Friday, 26 October 2012

The Girl Who's Been There All Along


In the marketing for the film, Scott Pilgrim vs. The World, Kim Pine is described as “the sarcastic one.” The movie’s two-hour runtime demanded an all-encompassing simplification of the story from which few characters escaped unscathed. The greatest casualty aside from Ramona, Kim retains -- but is also ultimately reduced to -- her quick, acerbic wit. The Kim of the film is not the Kim of the comic, but rather the self that Comic!Kim wishes the world to see.

At first glance, Kim is a simple character: she hates everything. In fact, she is almost relentlessly pessimistic. She never misses a chance to talk about how much Sex Bob-omb sucks. She leaps at every opportunity to criticize Scott. She despises everyone, including her friends.

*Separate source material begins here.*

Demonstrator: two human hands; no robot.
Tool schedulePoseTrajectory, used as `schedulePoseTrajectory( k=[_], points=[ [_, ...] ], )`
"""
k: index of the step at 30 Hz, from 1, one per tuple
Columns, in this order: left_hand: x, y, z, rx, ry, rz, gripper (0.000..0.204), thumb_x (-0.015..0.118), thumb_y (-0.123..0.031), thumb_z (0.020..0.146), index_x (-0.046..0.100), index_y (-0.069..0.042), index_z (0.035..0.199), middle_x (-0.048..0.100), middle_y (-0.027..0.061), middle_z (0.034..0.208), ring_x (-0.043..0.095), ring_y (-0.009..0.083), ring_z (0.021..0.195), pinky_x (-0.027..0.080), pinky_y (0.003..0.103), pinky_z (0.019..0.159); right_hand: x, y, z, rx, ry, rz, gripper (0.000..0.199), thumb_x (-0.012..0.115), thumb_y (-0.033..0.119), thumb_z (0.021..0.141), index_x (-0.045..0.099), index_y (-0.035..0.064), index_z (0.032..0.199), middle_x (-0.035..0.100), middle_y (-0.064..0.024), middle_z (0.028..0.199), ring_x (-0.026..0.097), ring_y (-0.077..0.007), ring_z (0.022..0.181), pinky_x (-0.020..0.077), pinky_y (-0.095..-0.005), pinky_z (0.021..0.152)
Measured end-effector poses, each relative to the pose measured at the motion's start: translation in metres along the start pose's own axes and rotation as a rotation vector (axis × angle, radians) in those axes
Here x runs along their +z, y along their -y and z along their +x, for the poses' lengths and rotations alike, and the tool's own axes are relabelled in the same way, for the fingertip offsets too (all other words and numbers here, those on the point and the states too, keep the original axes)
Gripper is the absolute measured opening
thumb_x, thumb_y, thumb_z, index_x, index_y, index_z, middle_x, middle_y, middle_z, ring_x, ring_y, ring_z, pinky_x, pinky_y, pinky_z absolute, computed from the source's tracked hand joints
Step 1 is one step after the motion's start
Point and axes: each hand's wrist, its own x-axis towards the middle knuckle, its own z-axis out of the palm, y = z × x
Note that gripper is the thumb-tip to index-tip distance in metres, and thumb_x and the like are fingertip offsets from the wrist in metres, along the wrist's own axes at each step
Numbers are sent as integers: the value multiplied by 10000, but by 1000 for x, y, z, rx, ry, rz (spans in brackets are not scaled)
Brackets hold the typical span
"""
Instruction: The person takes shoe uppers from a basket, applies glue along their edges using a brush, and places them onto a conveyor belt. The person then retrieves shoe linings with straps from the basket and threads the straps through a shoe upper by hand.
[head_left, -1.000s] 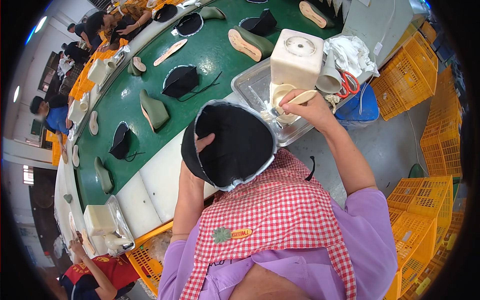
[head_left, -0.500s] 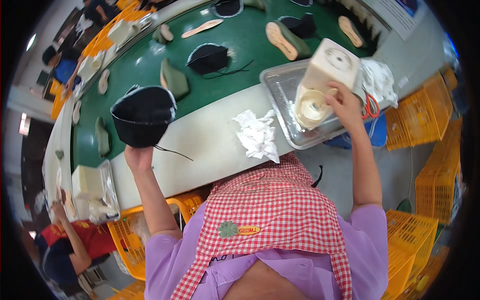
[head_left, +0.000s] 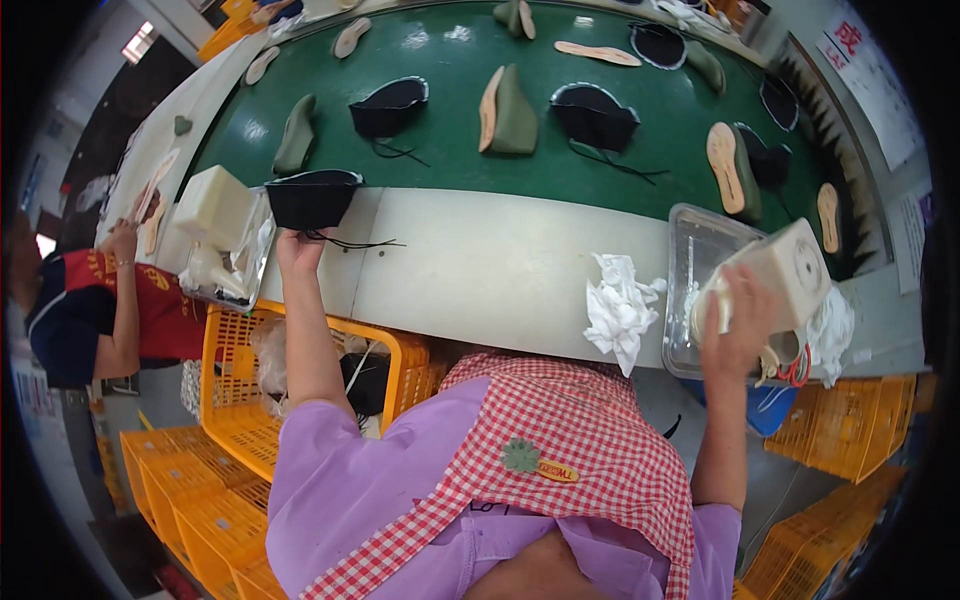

Except, of course, that she doesn’t. She loves music, evidenced by the flashback in which she pauses in the middle of a back seat session with Scott to get him to listen to the song on the radio. Although she acts like Sex Bob-omb’s rehearsals and gigs are the worst part of her day, she later confesses that they give her life structure and, at the end of the series, we see that she has joined Scott’s new group, Shatterband. Keeping time behind a drum set seems to give her some kind of control, real or imagined, over what is revealed to be a pretty dismal existence.

In a conversation with her boss, Hollie, Kim tells her that she hates her. “You hate everyone, Kim,” Hollie observes, prompting Kim to reply, “You’re one of everyone.” Although this exchange is clearly intended to be funny, there is more than a little truth to the statement, and more than a little justification for Kim’s misanthropy. Most of the people in her life really do suck. While Scott is too busy fighting exes to direct our attention to her, Kim suffers a number of personal blows. She deals with the roommates from Hell (whose antics are briefly chronicled in a separate one-shot entitled, as ironically as humanly possible, “The Wonderful World of Kim Pine”), before moving in with Hollie. Hollie promptly sleeps with Kim’s boyfriend, thereby turning her home -- already the site of the recording that has disrupted the steady rhythm of her life -- into a hostile territory. It’s not difficult to see how Kim could claim to hate everyone.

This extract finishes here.